My buddy and I are getting ready to bottle a stout resting our bourbon barrel (The 15gal Triple Smoke at the brewhouse). Last time we did a similar beer the yeast crapped out on us and the bottle conditioning never happened. We are pretty sure that it was due to the high ABV and FG. Our hope this time is to force carbonate when bottling.
Does anyone know how to do this?
What equipment will we need?
Thanks for all of your help!
Marc
I do this for everybatch i do. You need to keg it as normal with all equipment to do that. Then use a beer gun to bottle then cap as normal. Depending on tge timing i have a beer gun and can help you with that process.
Thanks Josh, that would be awesome. We have not yet kegged, so still need to get that rolling. If you are willing to help, we will be flexible on when and will provide beer.
How many gallons do you have? It could be a challange if its a 55 gallon barrel.
The barrel is 15gal, so I'm not sure how much loss we will have as it will have been filled 6 months prior to emptying. We are also going to blend in some cold press coffee for some of it, probably 0.5gal coffee + 4.5gal beer to make one of the 5gal batches. Will be doing at least 5gal straight from the barrel. Still undecided what to do with the final 5gal.
So you will need to borrow 3 kegs + a CO2 tank for a week or two to carb and then a beer gun or counter pressure filler to bottle. Folks should have some kegs opening up in late June after AHA and our fundraining event.
Thanks James. Hopefully we can borrow some stuff, and we will purchase some as well. I just want to make sure what we buy is pretty standard and compatible with club equipment. Did some internet searching and couldn't get a clear idea of what is needed since its all foreign to us now. Anything we can learn is appreciated.
Would a class on sourcing, installing, carbing and serving beer from kegs be of use to you?
A class would be great, would definitely be interested.
I've got three kegs you can borrow now. Just let me know.
For my big ABV beers I add more priming sugar, around 7 ounces per 5 gallons.
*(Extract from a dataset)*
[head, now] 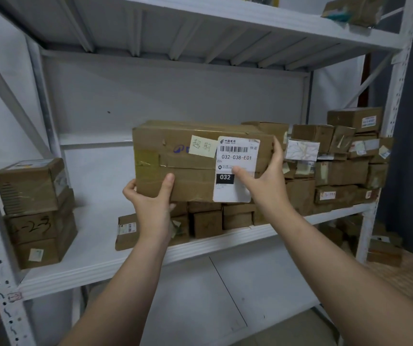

When I bottled the maple syrup-bourbon barrel stout, I used 1/3 packet of champagne yeast and priming sugar for an imperial stout and it was perfect. (This was a four gallon batch.) Very similar to Bourbon County if that's what you're going for.
Thanks Mark! We are brewing a Barleywine next weekend to fill the barrel when we remove the stout. That should be ready to rack into the barrel by the end of the month. We can rack from the barrel to carboys to hold until there is a good time for you.
There are 5 kegs with a circle of duct tape above a circle of green tape at the top of each. They are all labeled MJW by the out post. Three are in my parking space. You can use them anytime.